Reis, meanwhile, puts on an equally harsh performance as Navarro, Danvers’ former partner whose obsession with the missing Indigenous girl’s case caused the two of them to fall out. Night Country marks Reis’ second major acting role after making the transition from her boxing career, and she’s noticeably stiff in early episodes but opens up as she shares more screen time with Foster. While it’s sometimes hard to watch two lead characters who are both so aggressively unlikable, it’s almost a bold choice on showrunner Issa López’s part to make the show’s first female leads as complicated and thorny as past male True Detective leads. But if the tortured character angst threatens to get in the way of one’s enjoyment of the show, the full-fledged horror of Night Country injects something new and interesting into the main dynamic.
True Detective: Night Country is the first season to embrace the horror elements that previous seasons only sprinkled in. There are ghostly apparitions that may or may not be inventions of paranoid minds, liminal spaces that could speak to other planes of existence, and many, many things that go bump in the night. The vast, crushing darkness that surrounds the wintry Alaskan town lends to the supernatural dread, as do the Indigenous storylines that are brought to the forefront by Lopez. Reis’ Indigenous background lends her role more dramatic weight, but also allows her to play the Mulder to Foster’s Scully — anytime something strange or inexplicable happens, Danvers pooh-poohs it as Native spiritual nonsense, while Navarro is not so sure.
But apart from the obvious inspiration from John Carpenter’s The Thing, Night Country’s full-fledged horror approach is astonishingly effective. Lopez, who directs all six episodes of the season, displays a keen talent for employing the visual language of horror, amping up the dread and paranoia with every jump scare and every chilling long shot. Tying the supernatural elements in with its Indigenous storyline proves to be both narratively smart and emotionally profound — Night Country coming off the year of Scorcese’s Flower Moon and Reservation Dogs’ final season feels like a staggering evolution of Indigenous stories in Hollywood. And the season’s incredibly topical storyline of a mining company’s pollution impacting the Indigenous community is especially gutting, giving the season an electric real-world urgency.

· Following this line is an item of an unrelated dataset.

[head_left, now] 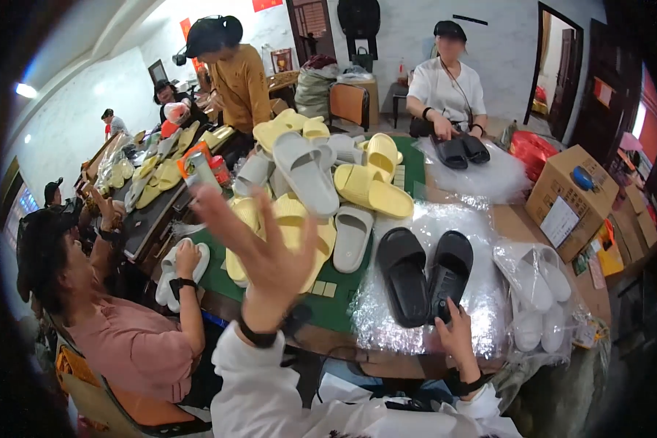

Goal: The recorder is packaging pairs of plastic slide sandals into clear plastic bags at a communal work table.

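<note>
My left hand [266, 252] is raised above the table with fingers spread, holding nothing, in front of a heap of yellow and grey slippers [321, 182]. My right hand [456, 336] rests on the heel of the right one of two black slippers [423, 274], which lie side by side on a sheet of clear bubble wrap [387, 321]. White slippers in a clear bag [540, 296] lie just to the right.
A person in pink sits at my left holding a white slipper [179, 274]. Across the table a person in white handles black slippers [460, 151] on bubble wrap. A cardboard box [569, 201] stands at the right. More people and yellow slippers line the far left table.
</note>
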Tool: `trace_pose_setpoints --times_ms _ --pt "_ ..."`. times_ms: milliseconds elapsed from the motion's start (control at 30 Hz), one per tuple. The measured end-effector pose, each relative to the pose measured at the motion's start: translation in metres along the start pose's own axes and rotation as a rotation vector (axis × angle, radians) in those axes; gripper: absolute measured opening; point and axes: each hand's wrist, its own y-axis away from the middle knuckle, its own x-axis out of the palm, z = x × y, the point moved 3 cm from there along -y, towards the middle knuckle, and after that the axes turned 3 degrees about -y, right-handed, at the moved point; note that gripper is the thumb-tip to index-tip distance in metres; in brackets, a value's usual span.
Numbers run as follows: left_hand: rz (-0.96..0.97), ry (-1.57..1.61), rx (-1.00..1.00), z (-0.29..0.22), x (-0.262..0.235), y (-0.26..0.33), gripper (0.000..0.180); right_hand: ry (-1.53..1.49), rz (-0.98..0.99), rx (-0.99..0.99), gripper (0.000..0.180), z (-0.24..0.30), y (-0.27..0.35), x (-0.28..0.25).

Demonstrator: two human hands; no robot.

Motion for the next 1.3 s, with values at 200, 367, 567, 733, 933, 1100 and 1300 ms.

The season’s bigger ideas and evocative supernatural elements help elevate the show’s somewhat smaller scale. Unlike the first and third seasons, Night Country is pretty contained. Flashbacks slowly unveil the missing pieces of the characters and their relationships, but this is as linear as True Detective gets, which adds to the feeling that Night Country was initially pitched as an original story before it got folded under the True Detective banner.

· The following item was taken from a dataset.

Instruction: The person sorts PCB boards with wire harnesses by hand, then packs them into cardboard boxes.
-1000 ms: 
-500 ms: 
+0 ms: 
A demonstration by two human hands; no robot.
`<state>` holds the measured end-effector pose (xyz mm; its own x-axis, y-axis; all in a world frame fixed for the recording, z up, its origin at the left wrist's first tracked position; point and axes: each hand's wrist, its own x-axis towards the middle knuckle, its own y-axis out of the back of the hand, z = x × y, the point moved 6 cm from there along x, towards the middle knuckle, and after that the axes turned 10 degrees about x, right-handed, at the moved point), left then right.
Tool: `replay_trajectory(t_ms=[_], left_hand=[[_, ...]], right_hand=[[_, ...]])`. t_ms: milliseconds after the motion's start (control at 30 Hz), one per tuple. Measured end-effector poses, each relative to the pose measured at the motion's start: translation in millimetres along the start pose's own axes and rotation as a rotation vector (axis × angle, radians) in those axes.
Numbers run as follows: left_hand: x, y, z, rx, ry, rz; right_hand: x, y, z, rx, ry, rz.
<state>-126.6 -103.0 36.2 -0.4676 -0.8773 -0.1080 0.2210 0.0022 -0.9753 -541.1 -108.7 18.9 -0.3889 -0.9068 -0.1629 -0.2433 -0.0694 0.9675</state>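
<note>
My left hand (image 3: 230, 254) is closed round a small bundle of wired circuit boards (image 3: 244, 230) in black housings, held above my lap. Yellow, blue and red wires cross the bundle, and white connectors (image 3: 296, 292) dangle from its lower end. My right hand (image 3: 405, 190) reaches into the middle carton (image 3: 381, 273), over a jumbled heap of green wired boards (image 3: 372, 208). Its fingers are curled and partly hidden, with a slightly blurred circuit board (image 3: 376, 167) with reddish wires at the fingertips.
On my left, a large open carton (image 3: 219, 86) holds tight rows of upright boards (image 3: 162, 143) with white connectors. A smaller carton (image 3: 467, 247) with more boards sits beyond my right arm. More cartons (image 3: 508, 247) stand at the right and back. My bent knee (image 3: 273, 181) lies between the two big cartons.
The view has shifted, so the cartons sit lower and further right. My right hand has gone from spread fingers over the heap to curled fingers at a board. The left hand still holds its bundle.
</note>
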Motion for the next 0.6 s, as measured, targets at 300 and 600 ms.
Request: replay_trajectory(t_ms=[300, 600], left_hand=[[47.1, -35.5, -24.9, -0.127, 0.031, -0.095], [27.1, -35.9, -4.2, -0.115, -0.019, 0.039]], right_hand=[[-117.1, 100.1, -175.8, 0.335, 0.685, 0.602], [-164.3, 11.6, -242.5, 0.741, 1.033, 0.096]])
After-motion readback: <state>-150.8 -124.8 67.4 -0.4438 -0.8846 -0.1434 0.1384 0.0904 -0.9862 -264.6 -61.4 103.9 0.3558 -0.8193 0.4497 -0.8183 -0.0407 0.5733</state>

All the same, Night Country feels like the radical reinvention that True Detective needs. It’s dark, it’s grimy, it’s mysterious, it’s full of dread and the unknown. It’s the opposite of everything True Detective has been in the past, and yet it feels intensely of a piece with the show — and that’s not just because of the season’s frequent callbacks to the first season’s spiral. What made True Detective a phenomenon in the first place was that sense of uncanny woven into a searing character drama; Night Country brings back that aspect with a season that’s even stranger and beguiling. It’s what the show needs to become a phenomenon once again.